En prévision des débats du jour, Pravind Jugnauth s’est appuyé sur les commentaires du secrétaire général des Nations unies, Antonio Gutteres, qui fait de « migration and displacement a priority of his tenure ». Le secrétaire général des Nations unies s’est également félicité du fait que « Africa has set the global standard for dealing with people forcibly displaced by conflict, climate change and poverty ». Le Premier ministre a ajouté que « Mauritius’ experience illustrates the generosity of African nations – from Chad to Uganda, Ethiopia and beyond – where a third of the planet’s forcibly displaced people are welcomed ». Une manière de saluer la solidarité dont font preuve les Etats membres au sujet de la souveraineté de Maurice sur les Chagos, avec entre autres le “bloc-vote” du 22 juin 2017 pour l’Advisory Opinion de la Cour internationale de Justice.

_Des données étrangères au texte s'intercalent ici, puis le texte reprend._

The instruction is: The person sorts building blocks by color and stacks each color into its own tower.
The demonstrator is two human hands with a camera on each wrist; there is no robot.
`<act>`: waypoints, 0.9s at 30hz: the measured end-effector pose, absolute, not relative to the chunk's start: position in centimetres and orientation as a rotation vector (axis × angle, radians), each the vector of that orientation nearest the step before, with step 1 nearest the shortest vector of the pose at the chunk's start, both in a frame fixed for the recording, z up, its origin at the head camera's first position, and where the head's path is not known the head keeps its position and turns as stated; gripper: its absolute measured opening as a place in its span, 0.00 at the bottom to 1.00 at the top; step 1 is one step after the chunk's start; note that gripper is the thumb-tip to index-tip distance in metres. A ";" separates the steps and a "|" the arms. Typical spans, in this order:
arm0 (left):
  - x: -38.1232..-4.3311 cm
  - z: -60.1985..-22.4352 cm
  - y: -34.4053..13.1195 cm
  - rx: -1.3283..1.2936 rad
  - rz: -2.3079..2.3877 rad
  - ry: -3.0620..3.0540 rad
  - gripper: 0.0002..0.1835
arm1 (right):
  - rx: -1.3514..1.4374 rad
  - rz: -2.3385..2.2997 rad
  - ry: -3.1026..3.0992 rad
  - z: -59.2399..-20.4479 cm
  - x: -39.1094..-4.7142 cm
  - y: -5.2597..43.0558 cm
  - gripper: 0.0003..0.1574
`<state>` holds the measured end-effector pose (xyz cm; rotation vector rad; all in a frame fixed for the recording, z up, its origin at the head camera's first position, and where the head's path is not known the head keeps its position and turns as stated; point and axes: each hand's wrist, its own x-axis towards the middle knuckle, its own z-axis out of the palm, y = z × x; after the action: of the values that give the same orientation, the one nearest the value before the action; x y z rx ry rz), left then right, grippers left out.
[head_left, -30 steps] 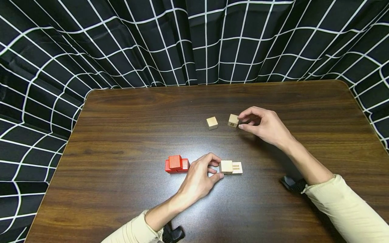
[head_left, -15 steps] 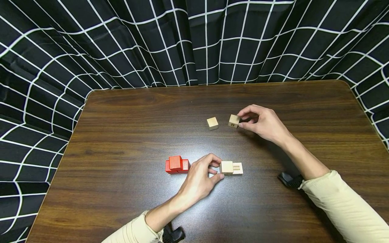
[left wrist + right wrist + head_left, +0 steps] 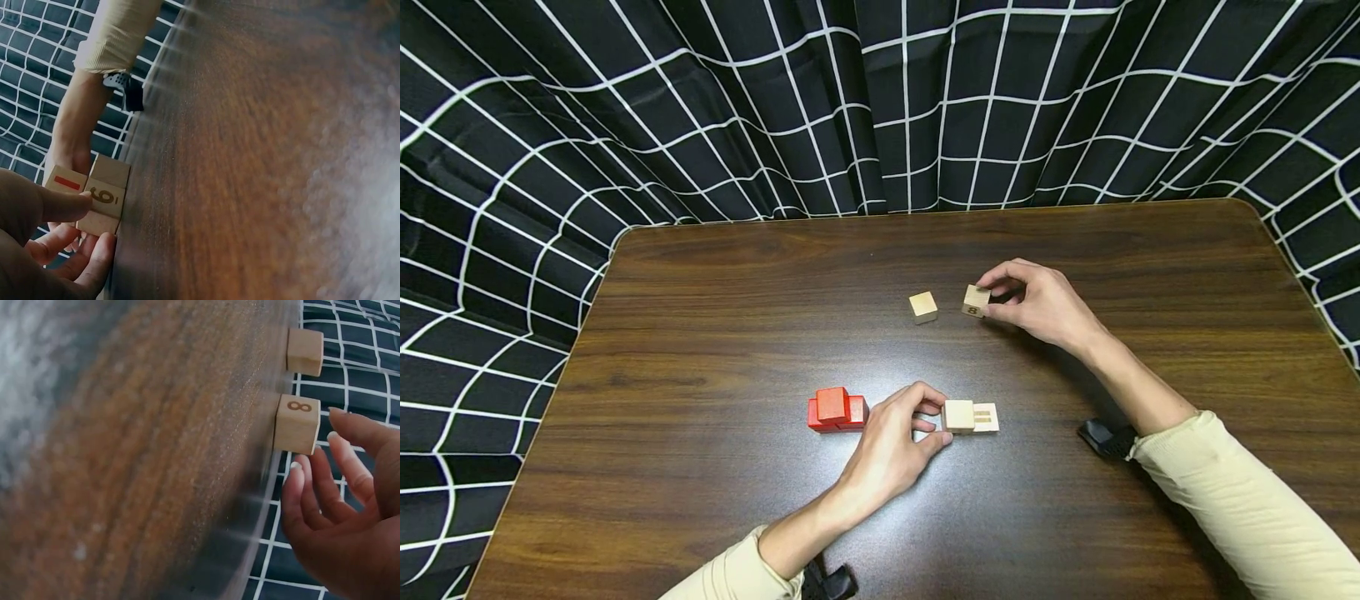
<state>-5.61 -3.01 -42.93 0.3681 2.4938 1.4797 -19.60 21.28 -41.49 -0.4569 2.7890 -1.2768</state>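
In the head view, my left hand [image 3: 891, 442] holds the near side of a small wooden stack, with thumb and fingertips at the left end of the upper block [image 3: 957, 414]. The left wrist view shows a red bar on the upper block [image 3: 65, 181] and a 9 on the block beneath [image 3: 105, 197]. A lower block [image 3: 987, 417] with a double-line mark extends to the right. My right hand [image 3: 1048, 304] reaches from the right to a wooden cube marked 8 [image 3: 975, 302]. In the right wrist view, the thumb appears slightly apart from that cube [image 3: 298, 424].
A plain-topped wooden cube [image 3: 923, 307] sits left of the 8 cube. Red blocks [image 3: 832, 406], one raised on others, stand just left of my left hand. The brown wooden table [image 3: 715, 317] ends at a black grid curtain [image 3: 775, 108].
My right hand has moved slightly left, bringing its fingertips closer to the 8 cube. The left hand and the stack stay where they were.
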 end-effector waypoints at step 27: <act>-5.8 -43.0 -3.0 0.370 1.498 2.473 0.18 | -0.344 -1.165 2.746 -41.4 -20.0 21.0 0.19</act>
<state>-5.78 -3.01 -42.98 0.3701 2.4727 1.4981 -20.04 21.03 -41.43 -0.3442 2.7464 -1.1653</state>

Pour ce qui est du vote du jour, le Guardian note que « the UK is facing a diplomatic rout at the United Nations on Wednesday when the General Assembly is expected to vote overwhelmingly to demand Britain relinquish hold of one of the last vestiges of it’s empire in the Indian Ocean ». Et cela en dépit d’un lobbying diplomatique et politique de Londres et de Washington en faveur d’une abstention au moment du vote « so as to prevent support for Mauritius reaching triple figures ».

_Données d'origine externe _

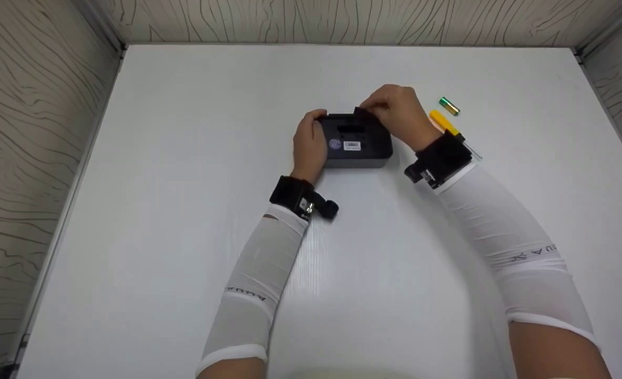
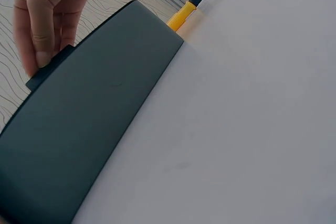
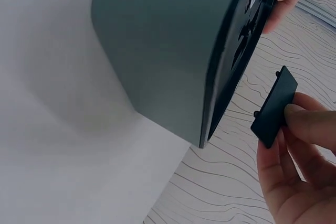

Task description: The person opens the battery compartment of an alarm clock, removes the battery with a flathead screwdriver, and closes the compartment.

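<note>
A black box-shaped device sits on the white table with its labelled face up; that face has a dark recess. My left hand grips its left end, with the fingers over the far edge. My right hand is by the far right edge and pinches a small black battery cover between thumb and fingers. In the right wrist view the cover is apart from the device and shows small tabs along one edge. The left wrist view shows the device's smooth side wall.
Right of my right hand lies a green and gold battery. A screwdriver with a yellow handle lies close by, its shaft partly behind my right wrist. Wood-patterned panels border the white table at the back and sides.
</note>
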The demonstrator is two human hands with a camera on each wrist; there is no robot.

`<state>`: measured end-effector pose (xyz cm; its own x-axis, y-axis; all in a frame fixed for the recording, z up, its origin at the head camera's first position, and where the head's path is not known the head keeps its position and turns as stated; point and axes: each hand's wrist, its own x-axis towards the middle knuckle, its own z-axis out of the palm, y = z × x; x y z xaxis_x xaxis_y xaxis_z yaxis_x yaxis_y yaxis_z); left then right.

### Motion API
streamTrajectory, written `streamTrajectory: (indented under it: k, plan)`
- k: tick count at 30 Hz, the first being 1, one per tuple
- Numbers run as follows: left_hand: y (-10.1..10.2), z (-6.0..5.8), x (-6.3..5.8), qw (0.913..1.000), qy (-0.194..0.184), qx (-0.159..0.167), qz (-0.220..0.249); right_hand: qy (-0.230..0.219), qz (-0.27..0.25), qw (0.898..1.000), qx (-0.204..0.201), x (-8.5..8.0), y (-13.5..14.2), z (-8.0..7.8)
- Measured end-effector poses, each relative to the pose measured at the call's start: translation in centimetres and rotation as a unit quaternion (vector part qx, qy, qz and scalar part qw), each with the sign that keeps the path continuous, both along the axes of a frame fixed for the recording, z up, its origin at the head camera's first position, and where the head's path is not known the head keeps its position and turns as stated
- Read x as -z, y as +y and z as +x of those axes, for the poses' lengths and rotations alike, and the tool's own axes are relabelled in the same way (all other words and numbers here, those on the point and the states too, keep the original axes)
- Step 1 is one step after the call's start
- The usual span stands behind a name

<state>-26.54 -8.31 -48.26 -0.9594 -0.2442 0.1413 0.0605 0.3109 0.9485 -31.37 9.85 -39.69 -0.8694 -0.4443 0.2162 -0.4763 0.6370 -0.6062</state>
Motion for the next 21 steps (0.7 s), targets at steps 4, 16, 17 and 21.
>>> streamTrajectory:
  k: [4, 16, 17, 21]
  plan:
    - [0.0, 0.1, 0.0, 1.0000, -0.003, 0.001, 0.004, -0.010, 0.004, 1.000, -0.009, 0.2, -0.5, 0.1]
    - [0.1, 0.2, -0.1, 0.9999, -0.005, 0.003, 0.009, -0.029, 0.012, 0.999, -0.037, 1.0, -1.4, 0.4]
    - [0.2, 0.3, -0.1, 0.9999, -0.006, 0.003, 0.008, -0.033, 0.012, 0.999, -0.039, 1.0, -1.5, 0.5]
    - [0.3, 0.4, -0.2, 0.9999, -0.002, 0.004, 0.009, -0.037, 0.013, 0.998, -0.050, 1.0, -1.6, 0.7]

Tout en mettant l’accent sur l’importance de la base militaire de Diego Garcia, Washington soutient par voie de déclaration officielle que « this case represents a potentially dangerous precedent for all UN member states, as it could normalise the practice of litigating bilateral disputes through UN general assembly advisory opinion requests, even when a state directly involved has not consented to the jurisdiction of the ICJ ».
La mission permanente de Maurice à New York n’écarte pas la possibilité que la barre des 100 votes en faveur de la résolution du Sénégal sur les Chagos est du domaine du possible. A cet effet, le quotidien anglais affirme que « such a lopsided defeat would also serve to underline British isolation in a battle that many UN member states, particularly in Africa, see as a last stand to preserve a relic of empire, and at a time when its European Union allies, dismayed by Brexit, are no longer automatically offering support. »

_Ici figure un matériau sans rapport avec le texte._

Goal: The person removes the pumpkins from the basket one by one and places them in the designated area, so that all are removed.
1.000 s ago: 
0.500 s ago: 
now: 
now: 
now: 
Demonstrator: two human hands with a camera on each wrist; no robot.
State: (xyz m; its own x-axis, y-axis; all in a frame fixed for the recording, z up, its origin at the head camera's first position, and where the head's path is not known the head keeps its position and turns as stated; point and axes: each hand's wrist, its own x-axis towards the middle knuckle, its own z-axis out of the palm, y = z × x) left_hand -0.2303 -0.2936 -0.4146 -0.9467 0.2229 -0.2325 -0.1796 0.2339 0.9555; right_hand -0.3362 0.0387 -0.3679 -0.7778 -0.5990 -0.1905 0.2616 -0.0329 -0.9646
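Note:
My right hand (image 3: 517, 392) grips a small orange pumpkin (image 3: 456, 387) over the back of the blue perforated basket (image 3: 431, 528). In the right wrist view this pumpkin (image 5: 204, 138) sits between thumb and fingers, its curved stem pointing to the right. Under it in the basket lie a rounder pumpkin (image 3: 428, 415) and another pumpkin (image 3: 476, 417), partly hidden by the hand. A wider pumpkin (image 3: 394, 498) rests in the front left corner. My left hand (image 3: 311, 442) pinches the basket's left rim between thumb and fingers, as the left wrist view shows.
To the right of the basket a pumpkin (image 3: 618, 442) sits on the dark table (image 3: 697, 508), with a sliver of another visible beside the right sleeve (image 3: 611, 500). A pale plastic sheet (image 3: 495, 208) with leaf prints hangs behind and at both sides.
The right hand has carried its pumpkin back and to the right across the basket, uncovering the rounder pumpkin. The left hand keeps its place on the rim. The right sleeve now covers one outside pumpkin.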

« I expect a number of European countries to stand up for the rule of law and show they value and respect the institutions member states have themselves created », fait comprendre l’ambassadeur mauricien à New York, Jagdish Koonjul, au Guardian. À cela vient se greffer la déclaration solennelle du leader de l’opposition britannique, Jeremy Corbyn, prenant à contre-pied la Première ministre, Theresa May, au sujet de l’Advisory Opinion du 25 février dernier. En route pour New York, Pravind Jugnauth a rencontré Jeremy Corbyn. Dans une déclaration diffusée par la MBC, ce dernier a qualifié la rencontre de « très productive ». Il a souhaité que l’Assemblée générale des Nations unies soutienne la résolution concernant la mise en œuvre de l’avis consultatif de la Cour internationale de Justice qui sera présentée demain avant de “move forward”.
Jeremy Corbyn, qui affirme avoir suivi le dossier des Chagos pendant longtemps alors qu’il occupait la fonction de président du Chagos Islands All-Party Group, a avancé être « en faveur » du retour des Chagossiens aux Chagos et de la mise en œuvre du “ruling” de la Cour internationale de Justice. Pour sa part, Pravind Jugnauth s’est réjoui du soutien obtenu de Jeremy Corbyn par rapport aux revendications mauriciennes sur les Chagos.